:: PROBLEM TO WORK ON ::
The expected answer is every line from the material below that has the word "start".
━━━
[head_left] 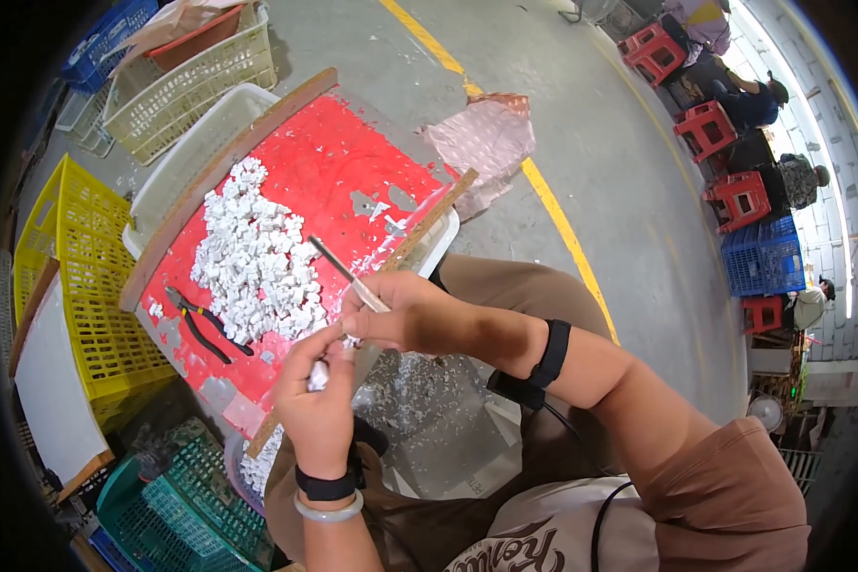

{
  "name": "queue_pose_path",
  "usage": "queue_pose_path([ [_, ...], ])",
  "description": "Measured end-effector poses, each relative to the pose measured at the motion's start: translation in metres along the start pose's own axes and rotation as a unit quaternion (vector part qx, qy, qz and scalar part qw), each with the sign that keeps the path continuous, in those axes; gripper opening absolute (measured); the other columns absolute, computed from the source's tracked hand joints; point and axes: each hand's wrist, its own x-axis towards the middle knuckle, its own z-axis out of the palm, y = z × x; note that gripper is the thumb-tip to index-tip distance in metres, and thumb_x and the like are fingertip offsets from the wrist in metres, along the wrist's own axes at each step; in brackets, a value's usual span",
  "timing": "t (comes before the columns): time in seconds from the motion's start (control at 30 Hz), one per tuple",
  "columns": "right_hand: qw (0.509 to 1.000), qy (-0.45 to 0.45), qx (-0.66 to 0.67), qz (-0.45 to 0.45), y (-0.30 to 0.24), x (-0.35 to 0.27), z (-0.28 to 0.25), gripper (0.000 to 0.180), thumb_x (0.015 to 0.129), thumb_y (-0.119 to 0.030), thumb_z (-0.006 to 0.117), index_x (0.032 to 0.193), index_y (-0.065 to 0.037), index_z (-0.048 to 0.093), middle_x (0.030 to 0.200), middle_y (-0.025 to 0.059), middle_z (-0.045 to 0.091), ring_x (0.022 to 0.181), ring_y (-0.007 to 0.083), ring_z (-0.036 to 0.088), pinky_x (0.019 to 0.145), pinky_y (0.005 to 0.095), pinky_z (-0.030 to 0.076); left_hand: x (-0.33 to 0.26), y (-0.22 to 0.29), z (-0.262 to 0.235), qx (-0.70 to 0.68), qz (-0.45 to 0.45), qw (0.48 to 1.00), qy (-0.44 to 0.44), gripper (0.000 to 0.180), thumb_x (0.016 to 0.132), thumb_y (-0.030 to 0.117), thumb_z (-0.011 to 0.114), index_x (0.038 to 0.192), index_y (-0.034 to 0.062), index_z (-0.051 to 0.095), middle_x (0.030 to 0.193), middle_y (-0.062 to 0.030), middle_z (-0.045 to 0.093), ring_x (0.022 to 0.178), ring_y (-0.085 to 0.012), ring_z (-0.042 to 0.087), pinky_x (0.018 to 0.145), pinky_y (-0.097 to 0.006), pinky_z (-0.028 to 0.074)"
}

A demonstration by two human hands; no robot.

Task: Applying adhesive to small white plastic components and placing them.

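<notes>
White plastic piece (pixel 318 376) sits pinched in my left hand (pixel 316 410) near the board's near edge, while my right hand (pixel 396 315), just right and touching, clamps a thin blade tool (pixel 345 272) whose long axis runs far-left.

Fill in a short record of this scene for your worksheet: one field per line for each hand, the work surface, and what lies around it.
left hand: closed on a small white piece
right hand: grips a thin metal tool, its tip pointing up and left over the board
work surface: red board with wooden edge strips, resting on a white tub
on the board: heap of white pieces; black-handled pliers beside the heap
around: yellow crate at left, green basket below, grey concrete floor
</notes>
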Motion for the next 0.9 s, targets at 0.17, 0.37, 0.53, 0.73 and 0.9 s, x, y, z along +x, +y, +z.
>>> queue_pose_path([
  [0.17,0.97,-0.019,0.215,0.116,-0.033,-0.002,-0.002,0.028,0.083,-0.007,0.062,0.108,0.0,0.055,0.076,0.0004,0.055,0.054,0.0029,0.041,0.046,0.0183,0.033,0.005,-0.008,-0.006,-0.261,-0.148,0.953,0.04,0.028,0.088,0.002,0.057,0.116,0.0011,0.054,0.091,-0.0036,0.058,0.074,-0.0106,0.057,0.061,-0.024,0.05],
  [0.37,0.966,-0.042,0.233,0.1,-0.022,0.0,0.0,0.027,0.083,-0.007,0.061,0.107,0.001,0.053,0.077,0.0025,0.056,0.06,0.0059,0.049,0.052,0.0208,0.039,-0.001,-0.014,0.01,-0.314,-0.171,0.934,-0.016,0.02,0.088,0.0,0.055,0.108,0.0003,0.055,0.089,-0.0036,0.056,0.072,-0.0106,0.057,0.06,-0.025,0.05],
  [0.53,0.962,-0.06,0.252,0.09,-0.026,-0.003,0.001,0.024,0.084,-0.006,0.06,0.107,0.002,0.053,0.078,0.0041,0.058,0.061,0.0068,0.051,0.053,0.0211,0.04,0.003,-0.014,0.01,-0.318,-0.169,0.933,0.004,0.017,0.088,0.0,0.054,0.105,0.0007,0.055,0.082,-0.0031,0.057,0.072,-0.0109,0.057,0.06,-0.024,0.05],
  [0.73,0.969,-0.021,0.225,0.098,-0.023,0.001,0.003,0.024,0.083,-0.011,0.064,0.104,-0.002,0.056,0.078,-0.0012,0.055,0.058,0.0039,0.045,0.051,0.0201,0.036,0.001,-0.011,0.01,-0.403,-0.169,0.899,-0.006,0.019,0.09,0.002,0.053,0.108,0.0008,0.053,0.082,-0.0045,0.058,0.069,-0.0102,0.055,0.061,-0.025,0.05],
  [0.9,0.967,-0.034,0.232,0.099,-0.026,-0.001,0.006,0.022,0.083,-0.011,0.064,0.101,-0.003,0.055,0.073,-0.0024,0.053,0.054,0.0032,0.043,0.048,0.0195,0.032,0.001,-0.003,0.016,-0.368,-0.207,0.906,0.036,0.019,0.089,0.002,0.053,0.109,0.0007,0.053,0.083,-0.0045,0.058,0.065,-0.0099,0.052,0.06,-0.025,0.05],
])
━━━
:: TASK RESPONSE ::
  "description": "Measured end-effector poses, each relative to the pose measured at the motion's start: translation in metres along the start pose's own axes and rotation as a unit quaternion (vector part qx, qy, qz and scalar part qw), each with the sign that keeps the path continuous, in those axes; gripper opening absolute (measured); the other columns absolute, computed from the source's tracked hand joints; point and axes: each hand's wrist, its own x-axis towards the middle knuckle, its own z-axis out of the palm, y = z × x; note that gripper is the thumb-tip to index-tip distance in metres, and thumb_x and the like are fingertip offsets from the wrist in metres, along the wrist's own axes at each step; in brackets, a value's usual span",
  "timing": "t (comes before the columns): time in seconds from the motion's start (control at 30 Hz), one per tuple",

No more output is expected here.